Lloyd, who was 34 at the time, consented and came up with the fierce Indian with an arrow in his mouth. He didn't copyright the drawing and donated both his time and the drawing to the club. For his generosity, the club presented Lloyd with a trophy. Even then, members of other archery clubs told CRB members what a neat mascot they had with the crazy Indian.

The idea for the Indian motif may well have come from one of the founding families of Cedar River Bowmen, the Tooks. Carlene and Gene Took were Yakima Indians and, according to Ivan Burns, the glue that kept the Cedar River Bowmen Archery Club together in the early 1960s when it might otherwise have folded up. In those days, a typical annual banquet might have had only a dozen attendees.
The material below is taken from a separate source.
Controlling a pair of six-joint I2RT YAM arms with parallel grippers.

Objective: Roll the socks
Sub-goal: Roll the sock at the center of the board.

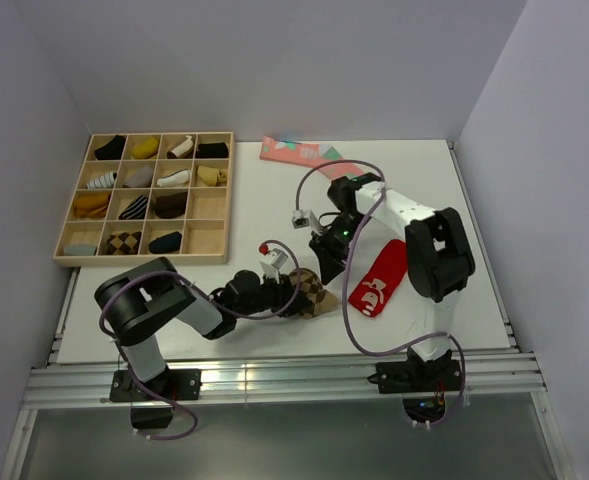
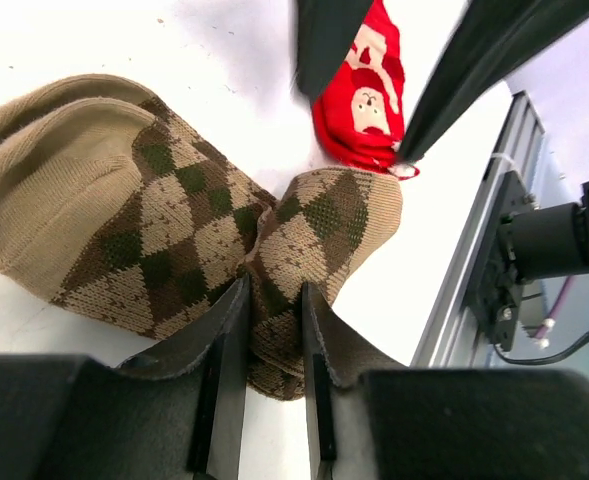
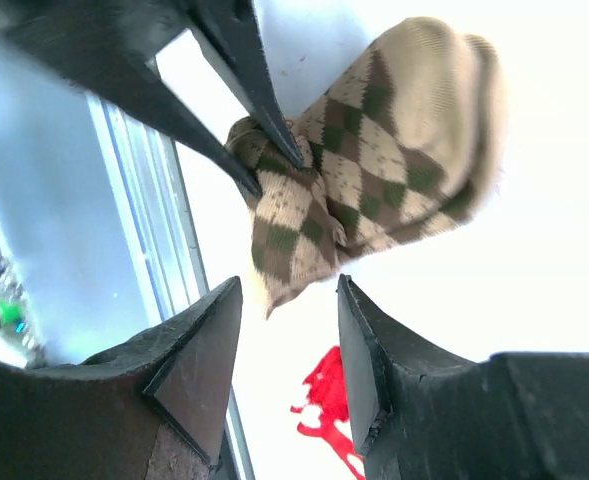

When Gene Took passed away, much of his family from the Yakima area attended in full buckskin garb. The Tooks were obviously proud of their heritage. Carlene even owned a ceramic shop and for years produced most of the trophies that CRB awarded to archers.

Lloyd Omura worked at Boeing for 42 years before retiring as a Supervisor Instructor. Art Benny went on to become the Director of Vocational Education for the State of Washington.

Editor’s Note: Since this was printed the mascot has been changed to a different Indian with Cedar River Bowmen draped around it.